Leonid Hurwicz, Eric Maskin, and Roger Myerson

Win the Nobel Prize in Economics.  That’s funny, because this is precisely the kind of work which is going out of style in the broader profession.  These guys are smart, smart, smart, and Hurwicz is probably the best known of the three.  They are all high-powered theorists, doing incentives, mechanism design, and social choice theory.  None of them are easy to explain to your grandmother. 

Here is the scientific overview.

No doubt mechanism design, and the general problem of inducing truth-telling, will be with us forever.  But how practical are these general results?  Or have the theorists simply provided us with cautionary notes and left the real applications to the context-specific world of practice?  Did these guys get at the real reasons why we don’t organize the entire economy as a second-price auction?

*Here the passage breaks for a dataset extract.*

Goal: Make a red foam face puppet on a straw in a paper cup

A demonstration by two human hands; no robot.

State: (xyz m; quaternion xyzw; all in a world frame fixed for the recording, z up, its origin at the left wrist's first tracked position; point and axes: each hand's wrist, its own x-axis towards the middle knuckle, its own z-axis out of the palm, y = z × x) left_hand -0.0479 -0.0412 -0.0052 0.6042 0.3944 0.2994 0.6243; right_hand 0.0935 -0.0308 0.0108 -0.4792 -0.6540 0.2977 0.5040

Part of me thinks: "Hey, let’s say Natasha wants Yana to tell her the truth about when she will clean her room.  This stuff isn’t useful!"

Another part of me thinks: "It is most important to get theory right.  These guys are brilliant.  Only the philistines demand that all scientific contributions have immediate applications."

Some of you might argue: "These guys have already had a big impact on real world auctions and incentive schemes."  In terms of the induced improvement in human welfare, I find that a difficult case to make.  The important progress has come from recognizing much simpler truths about incentives.